The reason being decolonisation had created a bunch of new countries and both Moscow and D.C. wanted to influence them. That performative element is unlikely to repeat absent another wave of new-country creation.

rbanffy

> and show that Capitalism is the best.

Or so it seemed.

> will mostly be spent on having a permanent moon base before the Chinese.

At least it could be launched from the Moon with a magnetic rail in addition to whatever extra propulsion it could carry onboard.

trueismywork

And Mongols conquered almost whole of Asia in less than 100 years, what's your point?

Mistletoe

> fastaguy88 10 months ago | next [–]

>2.5% of the US GDP ($26 trillion in 2023) would be 600 billion. At its peak in 1967, the Apollo program budget was 3 billion, while the US GDP was about 850 billion. So 0.35 percent. US government spending in 1967 was about 112 billion, so closer to 2.5 percent of the federal budget, not the GDP. Converting to today’s 6,000 billion federal budget, about 150 billion today, or not quite 20% of the defense budget, the largest federal expenditure after Social Security (the defense budget is essentially tied with Medicare).

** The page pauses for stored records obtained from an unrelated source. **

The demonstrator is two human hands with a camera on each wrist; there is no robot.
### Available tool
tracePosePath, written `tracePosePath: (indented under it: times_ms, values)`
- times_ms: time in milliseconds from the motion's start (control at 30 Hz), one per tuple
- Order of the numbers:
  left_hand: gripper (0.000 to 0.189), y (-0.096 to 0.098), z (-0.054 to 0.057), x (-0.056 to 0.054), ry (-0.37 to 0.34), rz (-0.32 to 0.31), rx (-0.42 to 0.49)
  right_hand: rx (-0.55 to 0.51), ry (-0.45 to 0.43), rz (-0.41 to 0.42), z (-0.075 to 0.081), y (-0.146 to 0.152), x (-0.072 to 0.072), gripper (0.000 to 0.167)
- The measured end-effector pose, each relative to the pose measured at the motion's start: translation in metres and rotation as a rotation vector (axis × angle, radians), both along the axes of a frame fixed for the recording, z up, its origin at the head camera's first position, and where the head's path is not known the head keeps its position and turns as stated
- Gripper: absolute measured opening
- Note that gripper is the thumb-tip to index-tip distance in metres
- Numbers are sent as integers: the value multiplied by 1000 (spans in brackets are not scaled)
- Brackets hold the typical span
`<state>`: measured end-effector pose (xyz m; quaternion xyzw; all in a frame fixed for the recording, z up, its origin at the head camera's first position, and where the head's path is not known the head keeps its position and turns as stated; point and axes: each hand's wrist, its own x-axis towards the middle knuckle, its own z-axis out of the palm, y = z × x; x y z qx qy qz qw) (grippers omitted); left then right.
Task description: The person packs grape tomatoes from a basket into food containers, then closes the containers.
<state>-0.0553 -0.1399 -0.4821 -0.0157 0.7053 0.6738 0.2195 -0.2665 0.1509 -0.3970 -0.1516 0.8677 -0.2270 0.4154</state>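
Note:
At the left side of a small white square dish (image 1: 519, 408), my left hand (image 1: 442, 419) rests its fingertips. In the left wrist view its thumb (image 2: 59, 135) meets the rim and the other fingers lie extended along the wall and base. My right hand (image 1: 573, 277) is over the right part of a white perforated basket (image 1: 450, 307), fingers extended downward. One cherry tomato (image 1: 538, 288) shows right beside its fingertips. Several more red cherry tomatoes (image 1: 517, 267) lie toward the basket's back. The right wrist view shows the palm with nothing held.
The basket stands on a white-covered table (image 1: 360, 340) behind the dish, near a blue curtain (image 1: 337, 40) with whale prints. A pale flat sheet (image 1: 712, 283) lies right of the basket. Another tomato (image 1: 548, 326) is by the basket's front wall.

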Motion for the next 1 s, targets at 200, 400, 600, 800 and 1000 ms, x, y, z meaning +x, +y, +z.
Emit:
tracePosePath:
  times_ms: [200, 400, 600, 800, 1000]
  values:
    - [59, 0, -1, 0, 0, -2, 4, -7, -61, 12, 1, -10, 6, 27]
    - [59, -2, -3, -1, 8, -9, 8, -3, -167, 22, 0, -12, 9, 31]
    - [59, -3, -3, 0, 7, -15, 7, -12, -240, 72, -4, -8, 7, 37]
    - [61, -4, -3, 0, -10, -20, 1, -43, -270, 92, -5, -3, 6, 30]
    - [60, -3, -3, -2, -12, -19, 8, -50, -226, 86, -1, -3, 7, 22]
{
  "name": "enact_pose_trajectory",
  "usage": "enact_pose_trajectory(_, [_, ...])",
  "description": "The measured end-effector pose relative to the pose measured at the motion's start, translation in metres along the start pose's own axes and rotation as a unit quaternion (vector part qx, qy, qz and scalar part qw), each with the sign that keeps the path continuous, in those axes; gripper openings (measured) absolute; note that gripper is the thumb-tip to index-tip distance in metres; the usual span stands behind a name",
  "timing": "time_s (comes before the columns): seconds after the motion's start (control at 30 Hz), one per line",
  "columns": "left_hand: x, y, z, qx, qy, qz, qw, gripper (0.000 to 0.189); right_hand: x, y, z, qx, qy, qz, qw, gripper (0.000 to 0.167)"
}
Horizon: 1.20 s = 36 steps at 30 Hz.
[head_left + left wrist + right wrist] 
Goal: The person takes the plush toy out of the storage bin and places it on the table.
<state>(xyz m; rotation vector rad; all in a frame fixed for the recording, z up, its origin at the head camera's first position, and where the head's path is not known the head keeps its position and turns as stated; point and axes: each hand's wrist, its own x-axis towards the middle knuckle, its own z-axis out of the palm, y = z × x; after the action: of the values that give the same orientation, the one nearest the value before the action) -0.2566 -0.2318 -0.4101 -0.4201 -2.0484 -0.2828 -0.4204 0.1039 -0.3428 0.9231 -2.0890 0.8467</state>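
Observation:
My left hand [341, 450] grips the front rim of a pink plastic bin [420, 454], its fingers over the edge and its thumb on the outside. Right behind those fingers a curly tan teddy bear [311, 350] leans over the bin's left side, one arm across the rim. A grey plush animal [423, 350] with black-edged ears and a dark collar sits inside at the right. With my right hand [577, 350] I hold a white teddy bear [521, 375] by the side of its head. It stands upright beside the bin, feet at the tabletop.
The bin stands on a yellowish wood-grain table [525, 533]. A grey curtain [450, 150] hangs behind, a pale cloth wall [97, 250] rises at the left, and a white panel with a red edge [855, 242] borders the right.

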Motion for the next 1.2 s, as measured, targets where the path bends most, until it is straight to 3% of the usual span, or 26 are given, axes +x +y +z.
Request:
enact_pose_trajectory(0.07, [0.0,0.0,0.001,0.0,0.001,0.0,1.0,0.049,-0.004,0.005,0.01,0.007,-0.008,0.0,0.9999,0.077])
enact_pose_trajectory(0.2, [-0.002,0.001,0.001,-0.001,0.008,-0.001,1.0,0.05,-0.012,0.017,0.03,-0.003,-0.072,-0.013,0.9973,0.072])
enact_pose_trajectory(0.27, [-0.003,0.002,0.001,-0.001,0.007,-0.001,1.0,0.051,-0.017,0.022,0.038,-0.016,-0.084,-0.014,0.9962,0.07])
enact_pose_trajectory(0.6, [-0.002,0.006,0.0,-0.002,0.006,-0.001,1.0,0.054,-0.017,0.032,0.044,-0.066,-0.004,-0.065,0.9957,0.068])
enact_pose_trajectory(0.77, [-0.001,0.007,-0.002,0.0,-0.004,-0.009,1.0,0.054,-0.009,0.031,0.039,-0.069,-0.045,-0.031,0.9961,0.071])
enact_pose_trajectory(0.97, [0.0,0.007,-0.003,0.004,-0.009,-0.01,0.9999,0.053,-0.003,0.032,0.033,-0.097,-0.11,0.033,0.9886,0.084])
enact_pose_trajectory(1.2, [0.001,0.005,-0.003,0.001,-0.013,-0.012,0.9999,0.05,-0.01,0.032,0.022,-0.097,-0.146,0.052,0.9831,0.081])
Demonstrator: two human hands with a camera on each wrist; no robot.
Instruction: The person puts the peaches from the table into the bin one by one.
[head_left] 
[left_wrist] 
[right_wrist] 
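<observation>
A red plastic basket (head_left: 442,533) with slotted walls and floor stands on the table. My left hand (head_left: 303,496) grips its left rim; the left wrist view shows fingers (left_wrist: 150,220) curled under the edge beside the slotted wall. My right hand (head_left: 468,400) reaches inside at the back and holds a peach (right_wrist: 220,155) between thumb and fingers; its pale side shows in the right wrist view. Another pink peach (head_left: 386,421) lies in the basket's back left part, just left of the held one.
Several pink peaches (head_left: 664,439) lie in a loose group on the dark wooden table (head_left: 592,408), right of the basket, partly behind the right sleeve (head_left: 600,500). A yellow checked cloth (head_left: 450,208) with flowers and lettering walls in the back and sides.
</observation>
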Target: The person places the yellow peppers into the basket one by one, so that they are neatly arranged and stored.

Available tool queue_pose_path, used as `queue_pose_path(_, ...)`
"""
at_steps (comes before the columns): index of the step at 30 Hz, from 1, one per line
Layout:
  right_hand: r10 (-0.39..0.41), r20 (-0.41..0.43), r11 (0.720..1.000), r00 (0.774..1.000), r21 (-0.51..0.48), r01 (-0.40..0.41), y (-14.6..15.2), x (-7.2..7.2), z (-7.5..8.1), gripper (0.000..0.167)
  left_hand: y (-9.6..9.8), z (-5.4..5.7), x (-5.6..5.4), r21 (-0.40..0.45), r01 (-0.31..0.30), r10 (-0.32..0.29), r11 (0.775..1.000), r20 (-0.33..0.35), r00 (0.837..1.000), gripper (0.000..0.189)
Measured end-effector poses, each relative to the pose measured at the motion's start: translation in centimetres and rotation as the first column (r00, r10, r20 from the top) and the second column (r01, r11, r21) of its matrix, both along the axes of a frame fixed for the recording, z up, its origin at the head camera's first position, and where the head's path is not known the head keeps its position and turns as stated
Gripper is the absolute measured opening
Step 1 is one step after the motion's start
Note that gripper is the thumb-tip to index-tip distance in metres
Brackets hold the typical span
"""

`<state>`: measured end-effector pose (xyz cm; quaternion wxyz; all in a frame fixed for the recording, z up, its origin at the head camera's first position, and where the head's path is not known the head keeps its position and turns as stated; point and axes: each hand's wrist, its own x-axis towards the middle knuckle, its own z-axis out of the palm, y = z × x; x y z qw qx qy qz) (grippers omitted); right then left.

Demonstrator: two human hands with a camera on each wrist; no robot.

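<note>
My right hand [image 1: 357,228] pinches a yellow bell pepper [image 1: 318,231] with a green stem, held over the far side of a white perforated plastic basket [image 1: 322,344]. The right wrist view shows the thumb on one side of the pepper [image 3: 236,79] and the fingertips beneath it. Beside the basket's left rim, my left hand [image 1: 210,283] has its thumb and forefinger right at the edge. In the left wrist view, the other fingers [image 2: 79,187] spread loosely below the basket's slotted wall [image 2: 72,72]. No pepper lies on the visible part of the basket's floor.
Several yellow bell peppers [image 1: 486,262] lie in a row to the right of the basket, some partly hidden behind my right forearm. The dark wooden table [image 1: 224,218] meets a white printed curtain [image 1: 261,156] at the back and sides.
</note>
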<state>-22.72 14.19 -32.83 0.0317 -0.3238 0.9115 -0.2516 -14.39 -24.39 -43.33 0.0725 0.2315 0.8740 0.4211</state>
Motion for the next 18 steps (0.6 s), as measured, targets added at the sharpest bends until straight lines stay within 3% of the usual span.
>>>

I’m not sure we want those sort of expenses anymore.

metalman

read "failure is not an option"

SPOILER ALERT

lindburg just shows up unanounced at the cape ,security did not call ahead just escorted him up to the main deck everything stops,he hangs out for a bit,heads on his way and then they get back to work

there might not even be a photo,and so you have to trust that it happened,and in that is a large part of how shit got done,on trust

AtlasBarfed

So fine, use 1960s general atomics tech and do a pulse nuclear drive.

77pt77

We'll have the technology in 10 years.

Just like 20 years ago.

m3kw9

Then you have to develop new comms that can travel that far with enough bandwith for photos. The lag could be a week or so. Or you do relays which is equally difficult in a different way

marcosdumay

Just had to do the calculation.

With 3.5% enriched uranium, about 1/8 of that mass on the power supply is fuel.

Yeah, it's not impossible. But nuclear reactors aren't usually anywhere near 7 times heavier than their fuel.

Tuna-Fish

I would assume such a high-performance system uses bomb-grade material.

perihelions

All space nuclear fission reactors use weapons-grade uranium—they'd be impractical otherwise.

marcosdumay

Hum... You can make things about 20 times better by enriching the uranium more.

But then you'll get into severe storage and control problems. And that thing has to work for 13 years, untouched. There's a maximum somewhere on the middle.

Anyway, I don't think reactors on earth are anywhere close to 140 times the mass of the fuel either. And they don't have to use radiative cooling.